I appeal, then, for mercy to the applied mathematician, and would ask you to consider in a kindly spirit the difficulties under which he labours. If our methods are often wanting in elegance and do but little to satisfy that aesthetic sense of which I spoke before, yet they constitute honest attempts to unravel the secrets of the universe in which we live.

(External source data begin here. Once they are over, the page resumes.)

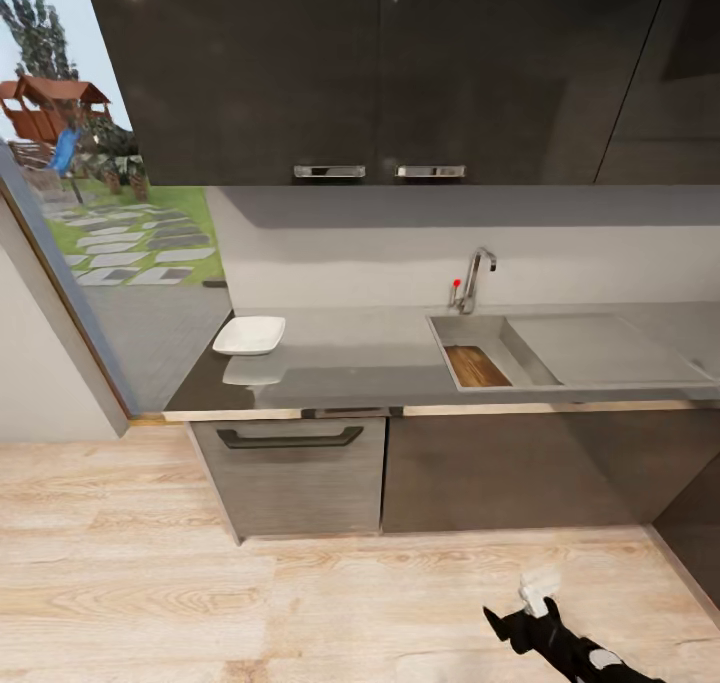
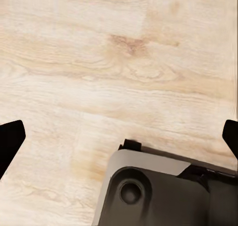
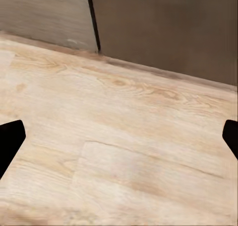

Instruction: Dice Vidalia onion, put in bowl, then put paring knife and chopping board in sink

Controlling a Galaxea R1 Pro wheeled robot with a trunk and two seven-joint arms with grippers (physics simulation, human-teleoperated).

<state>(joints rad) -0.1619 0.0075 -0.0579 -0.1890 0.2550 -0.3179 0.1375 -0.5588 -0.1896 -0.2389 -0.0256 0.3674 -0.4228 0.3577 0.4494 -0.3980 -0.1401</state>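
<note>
The dark grey countertop point(image 1: 350, 363) runs across the head view, with the white bowl point(image 1: 249, 335) at its left end. At its right the steel sink point(image 1: 440, 331) holds the brown chopping board point(image 1: 476, 366), lying flat in the basin. The Vidalia onion and the paring knife are out of view. My right arm point(image 1: 560, 643) hangs low over the floor, well short of the cabinets. The right gripper point(image 3: 119, 141) is open over bare floorboards near the cabinet base. The left gripper point(image 2: 119, 141) is open too, pointing down at the floor beside my own base point(image 2: 163, 191).
A faucet point(image 1: 475, 278) with a red knob stands behind the sink, and a drainboard point(image 1: 600, 348) lies to its right. Dark wall cabinets point(image 1: 380, 73) hang above. Grey base cabinets point(image 1: 290, 473) front the counter. A large window point(image 1: 100, 213) is at the left. Light wooden floor point(image 1: 250, 603) lies between me and the counter.
</note>
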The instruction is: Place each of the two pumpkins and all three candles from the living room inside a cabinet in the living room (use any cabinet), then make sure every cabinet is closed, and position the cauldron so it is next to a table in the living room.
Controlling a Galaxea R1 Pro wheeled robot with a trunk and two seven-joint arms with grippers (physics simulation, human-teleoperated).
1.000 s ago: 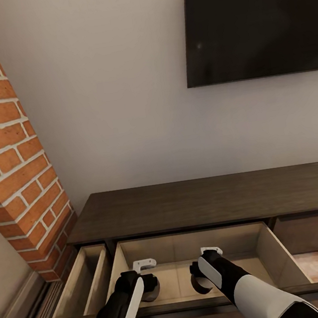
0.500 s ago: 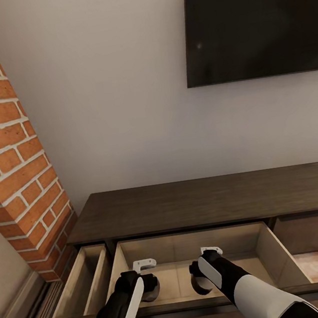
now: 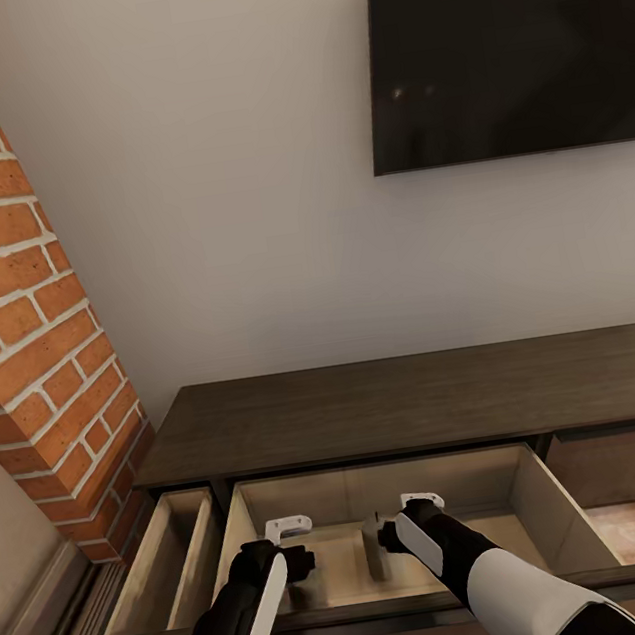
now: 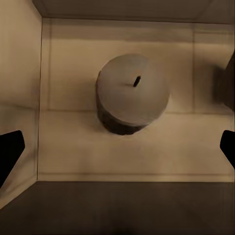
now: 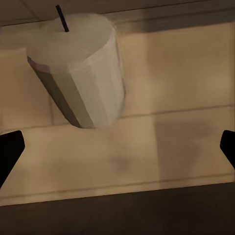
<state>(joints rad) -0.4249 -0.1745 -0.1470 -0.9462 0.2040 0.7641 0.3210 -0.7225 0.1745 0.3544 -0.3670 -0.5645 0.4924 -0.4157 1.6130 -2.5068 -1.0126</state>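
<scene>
Here, from the head, both arms reach into the cabinet's [image 3: 410, 400] open drawer [image 3: 545, 498]. Left claw [image 4: 117, 149] gapes wide above a standing candle [image 4: 131, 93]. Right claw [image 5: 117, 147] gapes too — its candle [image 5: 81, 66] released; withdraw next, I judge.

dark tv [image 3: 506, 39], brick column [image 3: 11, 290], pale wall [image 3: 229, 189].

Two candles [image 4: 132, 93] [image 5: 78, 68] stand inside the cabinet's [image 3: 410, 400] open drawer [image 3: 540, 498].

A pale candle [image 5: 78, 68] stands tilted on the cabinet's [image 5: 161, 147] beige floor
</scene>
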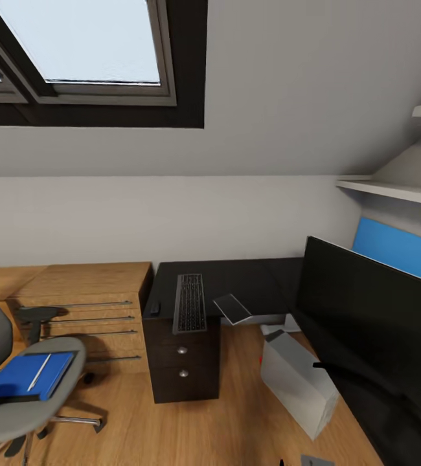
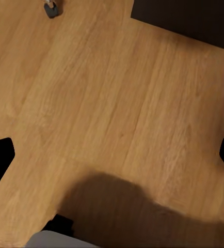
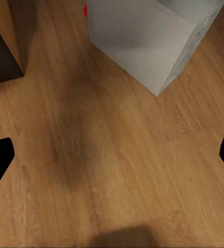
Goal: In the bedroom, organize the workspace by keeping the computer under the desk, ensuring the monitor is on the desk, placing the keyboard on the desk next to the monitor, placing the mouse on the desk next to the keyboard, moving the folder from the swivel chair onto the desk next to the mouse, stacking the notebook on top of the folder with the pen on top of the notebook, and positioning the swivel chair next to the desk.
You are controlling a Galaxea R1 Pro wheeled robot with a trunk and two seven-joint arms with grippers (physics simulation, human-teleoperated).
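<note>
The black desk [image 1: 249,275] stands in the corner under the sloped wall. The keyboard [image 1: 190,302] lies on it above the drawer unit [image 1: 183,362], with the tiny dark mouse [image 1: 154,309] to its left. The dark notebook [image 1: 232,309] juts tilted over the desk's front edge. The wide black monitor [image 1: 366,323] stands at the right. The grey computer [image 1: 298,378] [image 3: 143,36] sits on the floor by the desk. At the left, the swivel chair [image 1: 26,408] carries the blue folder [image 1: 22,375] with the pen [image 1: 40,371] on it. My left gripper [image 2: 112,157] and right gripper [image 3: 112,157] hang open over bare floor.
A light-wood drawer chest [image 1: 87,310] stands left of the desk, behind the chair. A blue wall panel [image 1: 398,249] and white shelves [image 1: 392,189] are at the right. A chair castor [image 2: 51,9] and the drawer unit's corner [image 2: 189,20] show on the wood floor [image 2: 112,103].
</note>
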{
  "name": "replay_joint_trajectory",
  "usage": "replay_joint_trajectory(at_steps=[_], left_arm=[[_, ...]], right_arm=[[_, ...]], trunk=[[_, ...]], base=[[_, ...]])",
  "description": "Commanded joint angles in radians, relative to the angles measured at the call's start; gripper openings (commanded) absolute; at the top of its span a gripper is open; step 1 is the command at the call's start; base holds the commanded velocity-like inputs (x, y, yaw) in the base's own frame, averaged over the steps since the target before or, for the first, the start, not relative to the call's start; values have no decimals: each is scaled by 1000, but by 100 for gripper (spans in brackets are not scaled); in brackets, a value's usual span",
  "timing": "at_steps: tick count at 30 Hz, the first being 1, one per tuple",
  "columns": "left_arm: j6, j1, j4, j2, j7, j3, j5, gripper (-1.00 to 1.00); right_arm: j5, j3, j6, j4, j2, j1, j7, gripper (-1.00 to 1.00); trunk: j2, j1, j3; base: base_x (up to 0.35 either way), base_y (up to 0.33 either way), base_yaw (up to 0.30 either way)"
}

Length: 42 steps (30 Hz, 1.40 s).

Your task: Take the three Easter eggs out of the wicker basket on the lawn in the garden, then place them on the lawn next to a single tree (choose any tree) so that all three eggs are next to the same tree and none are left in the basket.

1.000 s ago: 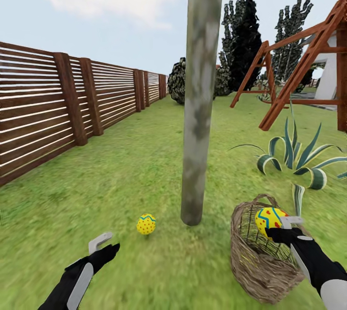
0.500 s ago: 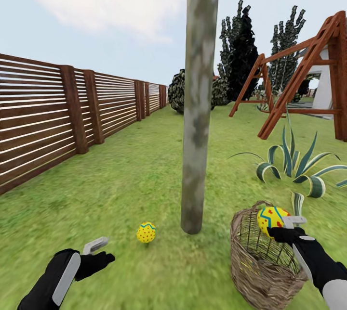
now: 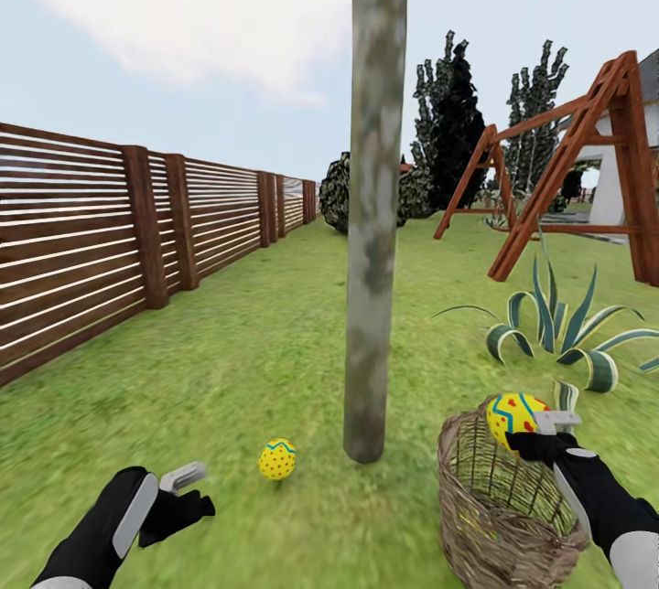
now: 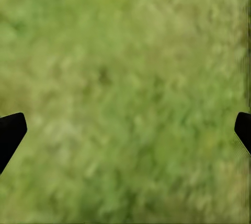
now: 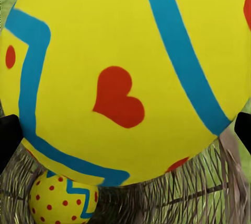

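the right gripper (image 3: 538,427) pinches a bright yellow egg with red hearts and blue zigzag bands (image 3: 513,415) just above the braided rim of the small brown open-weave wicker basket (image 3: 499,502), which stands on the green lawn (image 3: 256,360) near the foot of the tall pale grey-green tree trunk (image 3: 371,232). in the right wrist view a second yellow egg with red dots (image 5: 63,200) lies inside the basket below the held one. a third yellow dotted egg (image 3: 276,458) rests on the grass just beside the trunk, on its far side from the basket. the left gripper (image 3: 188,493) hovers over bare grass near that egg, jaws spread and empty. the likely risk: the round egg slipping from the pinch on the way over and dropping back into the basket, or rolling away from the trunk if released too high.
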Motion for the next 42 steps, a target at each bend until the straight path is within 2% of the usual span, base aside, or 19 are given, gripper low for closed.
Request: replay_joint_trajectory(at_steps=[1, 3, 42], left_arm=[[4, -1, -1, -3, 7, 1, 9, 100], [4, -1, -1, -8, 6, 1, 10, 100], [2, -1, -1, -13, 6, 1, 15, 100]], right_arm=[[10, -7, 5, -2, 0, 0, 8, -100], [10, -6, 6, -2, -1, 0, 7, -100], [15, -3, 8, 20, 7, 0, 7, -100]], trunk=[[0, -1, 3], [0, -2, 11], [273, -151, 133]], base=[[0, 0, 0], [0, 0, 0], [0, 0, 0]])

I. Original Works. Darwin’s books are The Tides and Kindred Phenomena in the Solar System (London, 1898), based on a series of popular lectures delivered in Boston in 1897, and Scientific Papers (London, 1907–1916). Among his most important articles are “On the Influence of Geological Changes on the Earth’s Axis of Rotation,” in Philosophical Transactions of the Royal Society167A (1876). 271–312; “On the Precession of a Viscous Spheroid and on the Remote History of the Earth.” ibid., 170A (1879), 447–538; “On the Secular Changes in the Elements of the Orbit of a Satellite Revolving About a Tidally Distorted Planet.” ibid., 171A (1880). 713–891; and “On a Pear-Shaped Figure of Equilibrium,” ibid., 200A (1902), 251–314, Darwin’s presidential address presenting the medal to Poincaré is in Monthly Notices of the Royal Astronomical Society, 60 (1900), 406–415.
II. Secondary Literature. A memoir of Darwin’s life by his brother, Sir Francis Darwin, is affixed to vol. V of his Scientific Papers (London, 1916).
Obituaries include those by F. J. M. Stratton in Monthly Notices of the Royal Astronomical Society, 73 (1913), 204–210; and S. S. Hough, in Proceedings of the Royal Society, 89A (1914), i-xiii.